## Work request:
After locating the line that contains "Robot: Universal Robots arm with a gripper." in the records below, write out exactly that line and each line after it through the one that contains "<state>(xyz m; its", and nothing else.

━━━ Material provided

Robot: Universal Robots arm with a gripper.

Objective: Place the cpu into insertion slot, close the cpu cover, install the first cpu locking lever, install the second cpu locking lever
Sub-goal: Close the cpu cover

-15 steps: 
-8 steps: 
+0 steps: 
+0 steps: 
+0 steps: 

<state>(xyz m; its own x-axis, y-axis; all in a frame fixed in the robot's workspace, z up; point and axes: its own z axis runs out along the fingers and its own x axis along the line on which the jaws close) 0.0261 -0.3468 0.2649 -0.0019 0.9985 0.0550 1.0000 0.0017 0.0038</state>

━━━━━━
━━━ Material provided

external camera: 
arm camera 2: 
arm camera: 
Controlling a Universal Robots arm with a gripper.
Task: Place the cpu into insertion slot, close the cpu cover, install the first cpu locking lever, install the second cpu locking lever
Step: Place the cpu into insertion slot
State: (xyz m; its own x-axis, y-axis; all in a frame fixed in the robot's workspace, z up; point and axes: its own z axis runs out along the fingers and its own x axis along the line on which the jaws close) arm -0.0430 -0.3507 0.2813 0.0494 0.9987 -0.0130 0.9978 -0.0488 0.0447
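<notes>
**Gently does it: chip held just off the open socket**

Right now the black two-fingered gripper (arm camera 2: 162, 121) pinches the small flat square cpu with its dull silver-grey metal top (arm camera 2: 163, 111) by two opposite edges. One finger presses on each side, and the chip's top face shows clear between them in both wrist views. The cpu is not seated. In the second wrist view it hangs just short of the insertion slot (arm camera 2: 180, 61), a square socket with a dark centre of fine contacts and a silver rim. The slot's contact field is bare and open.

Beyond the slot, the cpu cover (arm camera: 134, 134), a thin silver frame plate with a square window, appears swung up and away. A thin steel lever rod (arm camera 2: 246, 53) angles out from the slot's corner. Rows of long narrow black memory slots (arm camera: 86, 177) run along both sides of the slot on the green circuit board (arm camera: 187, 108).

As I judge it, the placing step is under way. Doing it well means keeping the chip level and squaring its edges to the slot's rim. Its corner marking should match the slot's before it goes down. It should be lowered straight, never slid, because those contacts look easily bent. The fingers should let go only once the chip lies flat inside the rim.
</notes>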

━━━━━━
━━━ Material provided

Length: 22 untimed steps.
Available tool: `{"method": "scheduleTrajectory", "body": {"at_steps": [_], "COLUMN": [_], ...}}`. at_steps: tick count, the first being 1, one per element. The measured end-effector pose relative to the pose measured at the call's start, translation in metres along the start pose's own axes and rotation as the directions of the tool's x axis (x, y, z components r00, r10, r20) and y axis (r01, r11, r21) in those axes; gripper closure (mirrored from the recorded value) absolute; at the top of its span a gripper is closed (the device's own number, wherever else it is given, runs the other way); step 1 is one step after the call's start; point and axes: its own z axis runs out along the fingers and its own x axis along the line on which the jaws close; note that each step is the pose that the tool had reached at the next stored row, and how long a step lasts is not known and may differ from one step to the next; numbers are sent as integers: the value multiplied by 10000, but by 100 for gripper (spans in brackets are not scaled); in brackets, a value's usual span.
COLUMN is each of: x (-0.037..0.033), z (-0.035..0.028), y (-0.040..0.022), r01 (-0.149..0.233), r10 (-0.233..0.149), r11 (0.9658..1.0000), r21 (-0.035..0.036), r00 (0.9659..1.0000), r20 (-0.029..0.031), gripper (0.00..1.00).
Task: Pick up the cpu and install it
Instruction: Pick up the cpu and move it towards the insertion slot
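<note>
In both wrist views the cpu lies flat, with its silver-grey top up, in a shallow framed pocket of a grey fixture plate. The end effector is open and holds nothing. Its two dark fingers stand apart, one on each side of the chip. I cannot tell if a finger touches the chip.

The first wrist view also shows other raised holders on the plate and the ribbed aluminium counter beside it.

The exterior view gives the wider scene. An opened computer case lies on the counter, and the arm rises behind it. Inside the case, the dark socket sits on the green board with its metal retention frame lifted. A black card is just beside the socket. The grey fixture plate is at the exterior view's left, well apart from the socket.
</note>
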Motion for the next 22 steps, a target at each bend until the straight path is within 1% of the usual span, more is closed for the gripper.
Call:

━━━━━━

## Answer to the exercise:
Robot: Universal Robots arm with a gripper.

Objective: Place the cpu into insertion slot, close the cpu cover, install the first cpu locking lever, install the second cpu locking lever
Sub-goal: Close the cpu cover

-15 steps: 
-8 steps: 
+0 steps: 
+0 steps: 
+0 steps: 

<state>(xyz m; its own x-axis, y-axis; all in a frame fixed in the robot's workspace, z up; point and axes: its own z axis runs out along the fingers and its own x axis along the line on which the jaws close) 0.0261 -0.3468 0.2649 -0.0019 0.9985 0.0550 1.0000 0.0017 0.0038</state>

The output given is complete.